During this time I came across a song by one of my favorite musical artists, Meredith Andrews, entitled “Not For A Moment.” I invite you, if you find yourself in this place of darkness or in anything that I described, to listen to this song. Close your eyes. Play it on repeat. Make it your prayer. Make it your “I’m making it through” song or your “I am free” song. I think I wore out my iTunes button on my phone with that song. My car was probably saying, “Again?” And I’d say, “You bet. Get over it.”

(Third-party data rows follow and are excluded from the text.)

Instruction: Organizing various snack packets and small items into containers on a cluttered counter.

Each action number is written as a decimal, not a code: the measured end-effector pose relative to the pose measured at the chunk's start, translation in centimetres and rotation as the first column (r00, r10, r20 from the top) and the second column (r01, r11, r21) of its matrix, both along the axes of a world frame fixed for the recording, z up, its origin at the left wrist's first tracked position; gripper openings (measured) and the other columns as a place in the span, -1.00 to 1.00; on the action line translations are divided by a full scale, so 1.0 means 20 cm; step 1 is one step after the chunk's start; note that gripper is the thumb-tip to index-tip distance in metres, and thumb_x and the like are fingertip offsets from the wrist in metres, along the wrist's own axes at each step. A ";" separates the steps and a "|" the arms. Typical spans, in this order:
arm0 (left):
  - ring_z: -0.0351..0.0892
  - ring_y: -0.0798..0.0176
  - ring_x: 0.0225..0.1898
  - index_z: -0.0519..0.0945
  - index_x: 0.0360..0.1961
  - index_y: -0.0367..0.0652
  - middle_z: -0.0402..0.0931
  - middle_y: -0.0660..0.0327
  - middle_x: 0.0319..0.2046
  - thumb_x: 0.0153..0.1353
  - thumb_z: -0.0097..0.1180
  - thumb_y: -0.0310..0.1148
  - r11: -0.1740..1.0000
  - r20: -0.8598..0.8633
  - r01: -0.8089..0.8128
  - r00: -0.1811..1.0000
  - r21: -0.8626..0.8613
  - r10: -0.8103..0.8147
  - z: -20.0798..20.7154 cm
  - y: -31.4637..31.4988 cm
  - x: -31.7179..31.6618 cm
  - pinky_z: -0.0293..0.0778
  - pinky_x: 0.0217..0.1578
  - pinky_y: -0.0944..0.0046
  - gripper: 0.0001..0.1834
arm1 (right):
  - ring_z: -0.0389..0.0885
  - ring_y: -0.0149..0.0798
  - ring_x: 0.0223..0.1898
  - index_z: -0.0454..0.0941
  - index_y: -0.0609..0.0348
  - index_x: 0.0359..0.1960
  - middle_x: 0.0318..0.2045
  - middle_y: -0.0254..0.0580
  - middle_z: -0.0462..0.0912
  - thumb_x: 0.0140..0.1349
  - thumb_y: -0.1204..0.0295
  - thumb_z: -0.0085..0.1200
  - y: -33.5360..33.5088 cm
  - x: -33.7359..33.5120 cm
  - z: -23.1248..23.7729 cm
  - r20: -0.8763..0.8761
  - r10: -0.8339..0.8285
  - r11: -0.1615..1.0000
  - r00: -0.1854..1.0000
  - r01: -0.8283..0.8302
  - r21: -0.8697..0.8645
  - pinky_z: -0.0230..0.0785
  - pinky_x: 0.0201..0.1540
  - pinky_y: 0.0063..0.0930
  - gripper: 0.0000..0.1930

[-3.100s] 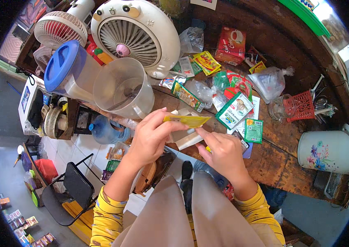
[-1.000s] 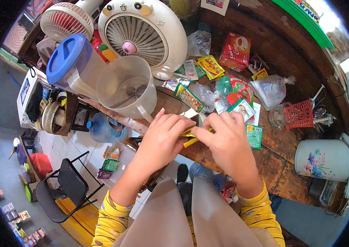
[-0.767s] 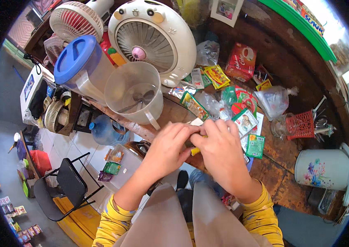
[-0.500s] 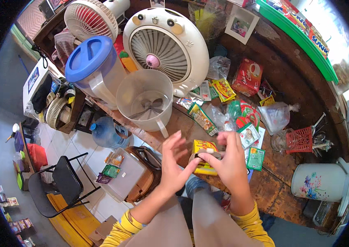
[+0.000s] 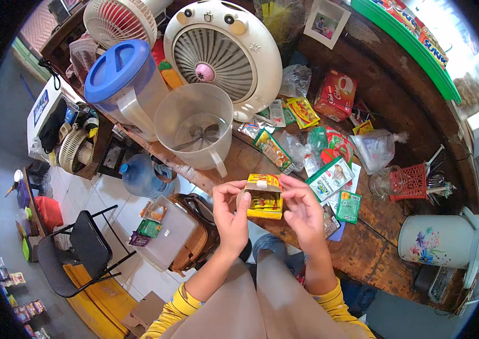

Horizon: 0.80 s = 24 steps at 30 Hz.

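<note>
Held a small yellow box (image 5: 270, 214) at the near edge of the wooden table (image 5: 372, 237). Gripped it by its left side with the left hand (image 5: 232, 217), with thumb along the side and fingers bent behind. Had the box's flap (image 5: 263, 185) raised, with yellow packets (image 5: 265, 201) showing inside. Had the right hand (image 5: 305, 212) at the opposite side, with fingers bent and thumb well parted from them. Placed those fingertips right by the box's edge — could not tell if actually touching. Wore 2 yellow patterned sleeves (image 5: 186, 299).

Saw, just beyond the right hand, a green-and-white packet (image 5: 329, 179) and a smaller green sachet (image 5: 348, 207). Saw a long green packet (image 5: 274, 151) past the box, and a red box (image 5: 335, 95) farther back. Had a clear pitcher (image 5: 194, 160) to the left, with some utensils lying in it, and a blue-lidded pitcher (image 5: 118, 68) beside it. Noticed 2 fans behind: a large white fan (image 5: 211, 56) with a face and a smaller fan (image 5: 121, 22). Saw at far right a red basket (image 5: 410, 182) of utensils and — nearer — a white canister (image 5: 434, 240) with painted flowers.
</note>
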<state>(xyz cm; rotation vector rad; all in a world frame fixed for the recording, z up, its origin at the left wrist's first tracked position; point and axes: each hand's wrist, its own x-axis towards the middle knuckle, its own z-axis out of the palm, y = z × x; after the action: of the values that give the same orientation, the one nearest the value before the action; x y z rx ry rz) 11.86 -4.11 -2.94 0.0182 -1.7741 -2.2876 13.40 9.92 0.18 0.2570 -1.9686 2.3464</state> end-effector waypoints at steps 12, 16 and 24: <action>0.36 0.04 -0.01 0.28 -0.34 -0.17 0.38 0.06 -0.19 0.05 0.06 -0.59 0.950 -0.270 -0.290 0.930 -0.118 0.250 0.01 -0.20 0.35 0.23 0.05 0.10 -0.77 | 0.34 0.08 0.12 0.44 0.27 -0.31 -0.04 0.12 0.44 -0.03 0.58 0.04 -0.25 0.15 0.08 -0.238 0.116 0.949 0.964 -0.037 0.312 0.18 0.14 -0.18 -0.80; 0.36 0.05 -0.02 0.29 -0.33 -0.17 0.37 0.07 -0.20 0.07 0.04 -0.60 0.882 -0.192 -0.441 0.892 -0.164 0.410 -0.14 -0.42 0.54 0.24 0.04 0.11 -0.80 | 0.35 0.09 0.11 0.42 0.29 -0.34 -0.03 0.12 0.43 -0.06 0.68 -0.03 -0.48 0.20 -0.11 -0.089 0.295 0.928 0.951 -0.263 0.264 0.19 0.13 -0.17 -0.80; 0.36 0.22 -0.08 0.33 -0.34 -0.24 0.38 0.10 -0.20 0.17 -0.01 -0.50 0.642 0.257 -0.712 0.589 -0.283 0.766 -0.79 -0.97 0.75 0.24 0.01 0.23 -0.90 | 0.50 -0.08 -0.05 0.33 0.32 -0.09 -0.16 0.10 0.52 -0.03 0.57 0.01 -1.24 0.26 -0.93 0.558 0.407 0.755 0.723 -0.610 0.239 0.35 -0.06 -0.36 -0.61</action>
<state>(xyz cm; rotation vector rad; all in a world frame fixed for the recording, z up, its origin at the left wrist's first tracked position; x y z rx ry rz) 26.79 -23.56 -18.82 1.0230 -1.6209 -1.5677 18.62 -14.79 -18.42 0.3167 -2.9958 2.4329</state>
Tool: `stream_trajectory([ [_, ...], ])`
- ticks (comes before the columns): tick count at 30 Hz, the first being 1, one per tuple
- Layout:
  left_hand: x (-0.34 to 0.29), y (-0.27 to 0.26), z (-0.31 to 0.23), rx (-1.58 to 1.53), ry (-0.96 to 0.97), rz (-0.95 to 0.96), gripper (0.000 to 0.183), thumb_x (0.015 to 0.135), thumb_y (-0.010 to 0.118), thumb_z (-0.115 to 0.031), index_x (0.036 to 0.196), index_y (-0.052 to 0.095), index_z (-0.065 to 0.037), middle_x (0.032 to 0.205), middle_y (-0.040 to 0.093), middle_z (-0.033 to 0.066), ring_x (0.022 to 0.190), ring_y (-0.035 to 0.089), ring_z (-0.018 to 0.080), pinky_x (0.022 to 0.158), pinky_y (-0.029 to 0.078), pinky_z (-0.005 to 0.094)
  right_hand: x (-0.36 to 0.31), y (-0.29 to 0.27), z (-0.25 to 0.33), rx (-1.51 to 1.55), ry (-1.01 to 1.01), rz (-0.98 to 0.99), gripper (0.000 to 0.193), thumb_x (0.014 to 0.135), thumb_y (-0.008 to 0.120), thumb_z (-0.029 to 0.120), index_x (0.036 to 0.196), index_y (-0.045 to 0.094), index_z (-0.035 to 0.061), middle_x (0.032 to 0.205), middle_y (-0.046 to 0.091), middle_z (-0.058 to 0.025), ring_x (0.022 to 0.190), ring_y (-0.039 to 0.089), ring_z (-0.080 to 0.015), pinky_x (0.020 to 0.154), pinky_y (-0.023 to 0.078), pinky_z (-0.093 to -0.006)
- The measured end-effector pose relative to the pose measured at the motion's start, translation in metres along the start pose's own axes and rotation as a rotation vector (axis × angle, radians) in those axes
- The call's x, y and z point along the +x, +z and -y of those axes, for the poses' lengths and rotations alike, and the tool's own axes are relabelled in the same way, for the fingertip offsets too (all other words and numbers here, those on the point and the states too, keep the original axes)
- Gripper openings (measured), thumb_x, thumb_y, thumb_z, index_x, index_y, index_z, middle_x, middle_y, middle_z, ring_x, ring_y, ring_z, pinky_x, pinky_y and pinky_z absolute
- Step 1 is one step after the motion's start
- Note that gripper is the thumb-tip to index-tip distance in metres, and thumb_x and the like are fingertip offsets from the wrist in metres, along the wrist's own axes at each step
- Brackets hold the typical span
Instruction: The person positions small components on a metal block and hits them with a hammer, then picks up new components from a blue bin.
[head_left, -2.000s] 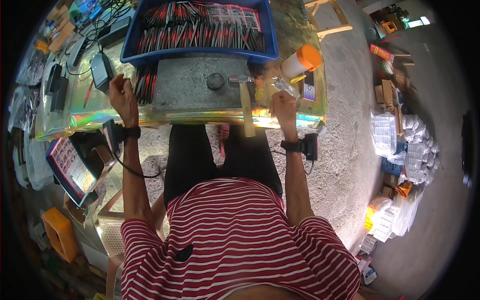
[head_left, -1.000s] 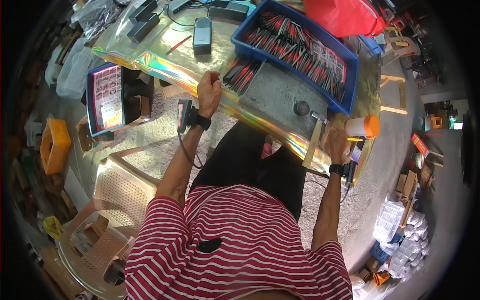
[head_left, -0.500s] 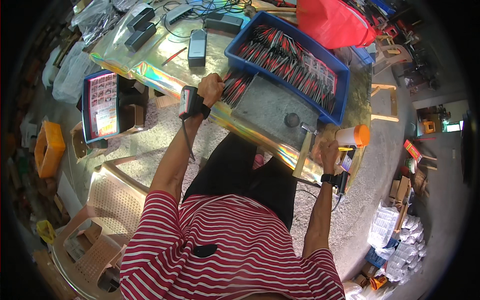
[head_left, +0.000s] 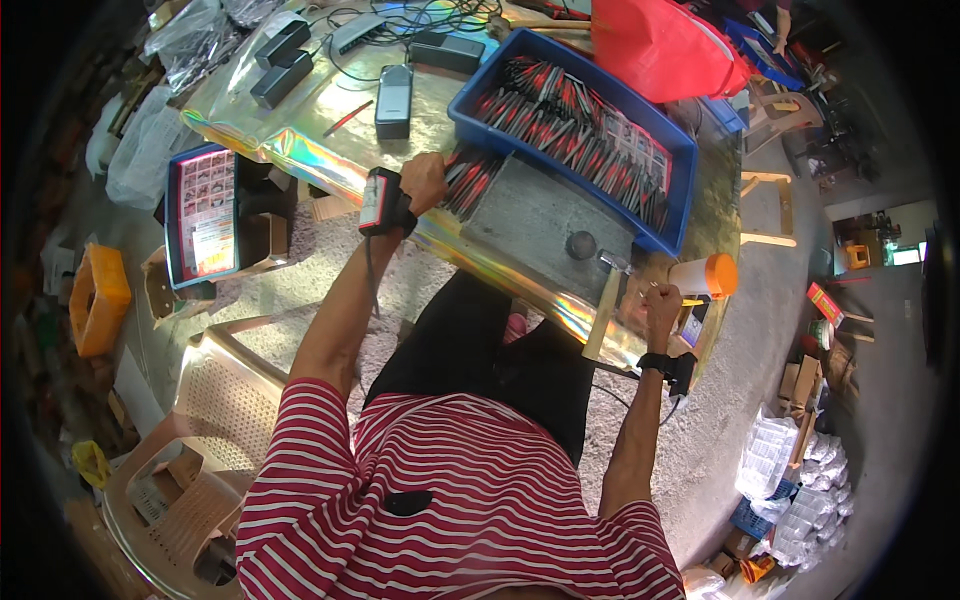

It wasn’t until last week that I was reminded of how wonderful our Father is. You see, I had to have an MRI for my shoulder. Well, I am a big girl and that little tunnel seemed really small. I felt like I was being pushed through a toilet paper roll. It was tight quarters. I thought, “Oh my gosh, here we go,” thinking it would lead to an anxiety or panic attack. I closed my eyes, took slow breaths, and could only say Jesus, Jesus, Jesus, probably a gazillion times. And, I didn’t die. I know, that’s a little dramatic, but that is how it feels to be in that anxious trap. God reminded me that he had me and he was present. I didn’t have to feel alone or rely on my own strength and power to get through a simple MRI. God doesn’t leave us or forsake us. He doesn’t leave us to rely on our own strength, no matter where we are on the scale of strength.
I pray this encourages you today, my friends. If you have found yourself in this pit, this darkness, thinking something’s wrong with you, no one will understand, feeling like you have to carry so many things on your own, you don’t. We have a mighty God that knows everything about us. He is there with us through all of it, we just need to look up and see him. Trust him. Run into his arms that have been open for us. Don’t let his arms tire waiting for you. He longs for you to bring everything you’re thinking and feeling to him. Yes, he knows already but something magical happens when we say it out loud, when we give him all we’ve got, rather than just that pinky toe in the water. There is freedom, girlfriend. Even in the dark. Even when it’s hard (like my homegirl, Meredith sang). Even in the tears.
God is so good y’all! He is faithful to every promise he has for you. He is the ultimate comforter and healer. He lavishes his love and grace upon you when you think you’re “not enough” or feeling weak. Take it one day at a time. There is hope, my friend. God’s mercies are new every morning. Healing doesn’t happen overnight. Don’t miss the little victories in the process. Don’t discount the idea that God isn’t listening.
May you please know, you don’t have to go through this alone. Share what you’re feeling with your closest friends, even if you don’t have specific words for what’s going through your pretty little head. Have your tribe come over, hang out, and pray for you. And if you’re that tribe, listen. Be present. Hold her hand. Even if she feels like no company, show up anyway.
So, after these three years reflecting on how God has been working in my life, strengthening my faith, this is where Psalm 16:8 came to mind, this spoke loudly to me. This explains the photo above, the cross on my right hand.
So, gal pals, set your life before him (surrender); because he is at your right hand (present always), you will not be shaken (trust him).